Il reginetto degli scacchi

Mentre ancora tutto si muove nella pazza crisi governativa, occorrerà mettere un punto fermo per cercare di capire chi, al di là di come andrà a finire (voto, Conte ter, larghe intese), ha vinto. E per ora ha vinto Matteo Renzi, il reginetto degli scacchi, il più bravo a muoversi sulla tavola quadrata, il più spregiudicato, il più rapido ad anticipare le mosse avversarie. Il più svelto a usare anche il ricatto, certo, che se non è virtù, perlomeno è mossa politica necessaria per ottenere quel che si vuole.
Un politologo spesso non banale come Alessandro Campi ha scritto che il problema di Renzi è il suo «fiorentinismo», cioè quel tratto culturale, guascone e spregiudicato, che lo rende sempre irrequieto, sempre alla ricerca della ribalta e dell’azione che lo metta al centro del contendere. Psicopolitica, si dirà, chissà, noi non sapremmo giudicare. Quel che osserviamo, e talvolta ammiriamo, è l’incredibile facilità e abilità con cui riesce a posizionarsi nel punto migliore per cannoneggiare i suoi avversari. E mentre quelli sono ancora lì a chiedersi dove sia e perché l’abbia fatto, lui li ha già fregati e, il più delle volte, ha già avanzato una proposta per infinocchiarli-ricattarli-sostituirli. C’è poco da fare, è il Michelangelo del raggiro.
Quelli che rimangono imbambolati e beffati lo accusano di avere provocato una crisi pur avendo solo il due per cento dei consensi nel paese. Critica risibile e che andrebbe ribaltata: come avete fatto voi che avete regine, torri, cavalli e alfieri in abbondanza a farvi mettere sotto scacco da uno che ha solo due pedoni? Appunto, Matteo è il reginetto degli scacchi e gli altri dei principianti alle prime armi. A volte sembra di vedere Anton Chigurh aggirarsi con la sua bombola di aria compressa tra i personaggi di Winnie the Pooh.

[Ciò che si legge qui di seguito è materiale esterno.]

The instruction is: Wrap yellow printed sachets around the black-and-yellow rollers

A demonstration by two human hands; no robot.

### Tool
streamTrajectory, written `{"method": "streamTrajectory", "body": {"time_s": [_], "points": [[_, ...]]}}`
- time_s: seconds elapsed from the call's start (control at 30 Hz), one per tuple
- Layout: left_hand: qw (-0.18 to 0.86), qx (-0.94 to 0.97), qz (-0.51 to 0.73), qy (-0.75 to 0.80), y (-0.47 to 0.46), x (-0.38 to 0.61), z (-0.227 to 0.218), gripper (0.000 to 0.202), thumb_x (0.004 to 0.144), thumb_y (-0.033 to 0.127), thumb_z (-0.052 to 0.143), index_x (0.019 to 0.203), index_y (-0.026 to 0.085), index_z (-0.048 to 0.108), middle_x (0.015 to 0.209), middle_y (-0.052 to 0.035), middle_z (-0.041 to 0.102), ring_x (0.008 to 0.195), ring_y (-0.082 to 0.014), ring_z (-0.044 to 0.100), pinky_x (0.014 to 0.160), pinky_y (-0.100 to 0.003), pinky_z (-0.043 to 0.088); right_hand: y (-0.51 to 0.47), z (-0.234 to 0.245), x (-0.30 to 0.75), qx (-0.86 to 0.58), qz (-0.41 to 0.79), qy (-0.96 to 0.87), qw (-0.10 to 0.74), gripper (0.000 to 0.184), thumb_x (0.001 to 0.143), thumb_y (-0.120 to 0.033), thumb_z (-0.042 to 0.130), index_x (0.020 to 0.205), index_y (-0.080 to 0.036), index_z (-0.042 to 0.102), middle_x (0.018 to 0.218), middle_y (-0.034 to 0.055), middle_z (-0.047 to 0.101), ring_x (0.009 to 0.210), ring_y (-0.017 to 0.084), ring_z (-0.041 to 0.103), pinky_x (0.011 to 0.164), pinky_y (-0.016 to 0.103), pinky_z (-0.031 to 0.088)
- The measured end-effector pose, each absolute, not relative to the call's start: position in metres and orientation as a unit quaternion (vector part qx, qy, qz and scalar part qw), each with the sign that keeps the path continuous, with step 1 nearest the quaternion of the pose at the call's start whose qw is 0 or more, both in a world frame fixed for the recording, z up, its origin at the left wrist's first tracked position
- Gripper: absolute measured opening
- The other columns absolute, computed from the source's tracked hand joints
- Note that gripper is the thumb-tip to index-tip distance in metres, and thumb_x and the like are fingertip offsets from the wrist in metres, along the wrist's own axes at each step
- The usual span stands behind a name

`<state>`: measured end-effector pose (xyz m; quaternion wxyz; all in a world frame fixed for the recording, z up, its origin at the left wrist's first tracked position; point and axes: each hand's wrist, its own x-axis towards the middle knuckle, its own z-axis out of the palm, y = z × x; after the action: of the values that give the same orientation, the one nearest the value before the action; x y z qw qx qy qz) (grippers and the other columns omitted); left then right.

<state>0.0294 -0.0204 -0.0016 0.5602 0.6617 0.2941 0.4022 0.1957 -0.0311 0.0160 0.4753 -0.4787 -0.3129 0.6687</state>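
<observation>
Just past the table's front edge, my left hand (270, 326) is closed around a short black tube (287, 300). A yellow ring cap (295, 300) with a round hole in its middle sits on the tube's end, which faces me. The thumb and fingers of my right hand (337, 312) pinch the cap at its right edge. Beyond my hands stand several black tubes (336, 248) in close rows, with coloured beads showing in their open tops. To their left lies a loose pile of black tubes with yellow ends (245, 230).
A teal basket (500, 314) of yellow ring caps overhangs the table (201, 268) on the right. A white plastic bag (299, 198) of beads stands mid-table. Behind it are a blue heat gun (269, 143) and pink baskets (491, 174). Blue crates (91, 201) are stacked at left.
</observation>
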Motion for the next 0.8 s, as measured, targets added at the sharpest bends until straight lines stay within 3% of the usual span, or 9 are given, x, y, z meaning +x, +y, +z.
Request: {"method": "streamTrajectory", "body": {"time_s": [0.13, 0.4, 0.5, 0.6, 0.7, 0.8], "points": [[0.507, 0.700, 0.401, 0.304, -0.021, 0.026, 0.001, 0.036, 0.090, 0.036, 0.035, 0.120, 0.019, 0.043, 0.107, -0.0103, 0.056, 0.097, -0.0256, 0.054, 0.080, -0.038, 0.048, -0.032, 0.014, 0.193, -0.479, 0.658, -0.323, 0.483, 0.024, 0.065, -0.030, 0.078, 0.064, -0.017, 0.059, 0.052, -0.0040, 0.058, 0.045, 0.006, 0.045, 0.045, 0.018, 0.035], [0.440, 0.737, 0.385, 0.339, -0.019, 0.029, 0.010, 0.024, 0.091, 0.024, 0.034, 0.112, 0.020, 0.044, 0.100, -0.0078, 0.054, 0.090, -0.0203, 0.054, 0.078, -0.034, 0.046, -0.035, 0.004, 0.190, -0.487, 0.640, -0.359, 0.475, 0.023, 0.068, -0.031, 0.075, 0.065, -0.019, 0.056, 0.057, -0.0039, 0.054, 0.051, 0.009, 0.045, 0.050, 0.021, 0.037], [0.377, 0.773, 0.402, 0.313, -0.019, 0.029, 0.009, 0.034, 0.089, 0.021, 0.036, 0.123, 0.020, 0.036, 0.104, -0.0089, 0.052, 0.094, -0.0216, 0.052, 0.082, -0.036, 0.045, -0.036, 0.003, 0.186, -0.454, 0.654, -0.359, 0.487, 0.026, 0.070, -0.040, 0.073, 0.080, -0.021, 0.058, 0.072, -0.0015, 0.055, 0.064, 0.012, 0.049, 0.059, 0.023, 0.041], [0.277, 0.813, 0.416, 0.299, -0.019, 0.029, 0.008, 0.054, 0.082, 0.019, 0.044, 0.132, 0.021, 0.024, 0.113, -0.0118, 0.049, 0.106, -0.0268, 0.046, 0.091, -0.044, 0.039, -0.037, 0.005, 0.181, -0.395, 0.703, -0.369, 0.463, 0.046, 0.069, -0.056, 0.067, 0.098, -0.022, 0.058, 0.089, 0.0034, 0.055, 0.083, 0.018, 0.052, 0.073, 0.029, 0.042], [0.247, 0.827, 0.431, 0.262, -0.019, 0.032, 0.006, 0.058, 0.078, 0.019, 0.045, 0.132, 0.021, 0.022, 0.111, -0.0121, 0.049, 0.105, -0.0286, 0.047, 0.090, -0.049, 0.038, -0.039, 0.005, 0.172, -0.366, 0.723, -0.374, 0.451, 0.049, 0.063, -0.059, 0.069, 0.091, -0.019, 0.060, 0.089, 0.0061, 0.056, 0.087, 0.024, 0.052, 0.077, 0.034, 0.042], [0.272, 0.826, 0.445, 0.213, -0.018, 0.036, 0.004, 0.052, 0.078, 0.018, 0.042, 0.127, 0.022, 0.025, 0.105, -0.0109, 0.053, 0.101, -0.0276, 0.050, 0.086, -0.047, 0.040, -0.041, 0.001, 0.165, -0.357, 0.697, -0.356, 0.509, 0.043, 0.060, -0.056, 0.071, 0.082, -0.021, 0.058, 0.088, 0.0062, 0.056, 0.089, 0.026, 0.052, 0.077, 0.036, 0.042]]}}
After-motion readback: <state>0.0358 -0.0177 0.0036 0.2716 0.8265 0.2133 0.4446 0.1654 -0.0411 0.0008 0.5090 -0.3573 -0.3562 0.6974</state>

Tuonava contro i manovratori di palazzo ed è diventato il più abile dei manovratori. Contro i partitini, ed è a capo di un partitino. Andava al Family Day, poi ha fatto le unioni civili. Rassicura Letta, e poi lo frega. Insulta Grillo, e poi ci fa il governo assieme. Insulta Zingaretti, lo rassicura, lo ri-insulta e ri-assicura, e lo frega e lo ri-frega appena quello fa una giravolta. È un genio del male.
Ha fatto fortuna perché bravissimo a usare i social network, ma dileggia Casalino «perché la politica non è un post su Facebook». Cosparge i suoi interventi di citazioni chestertoniane, insiste in ogni intervista a parlare di “contenuti” e non di poltrone, vola altissimo per giustificare ogni sua mossa e poi vola anche a Riad per presentarsi davanti al principe Mohammad Bin Salman e fargli un’intervista che definire “in ginocchio” è un eufemismo.
Impreziosisce ogni suo discorso con riferimenti a La Pira e don Milani e, con la stessa faccia, si dice ammirato del neo- rinascimento saudita (andatelo a raccontare in Yemen) e del costo del lavoro nel regno dove vige la sharia e gli immigrati sono trattati alla stregua di schiavi della gleba. Ha una faccia tosta galattica, è uno di cui non ci si può mai fidare. C’è solo da sperare che questa crisi sia la sua ultima vittoria. Ma non contateci troppo; lui ci direbbe #Tempistaisereno.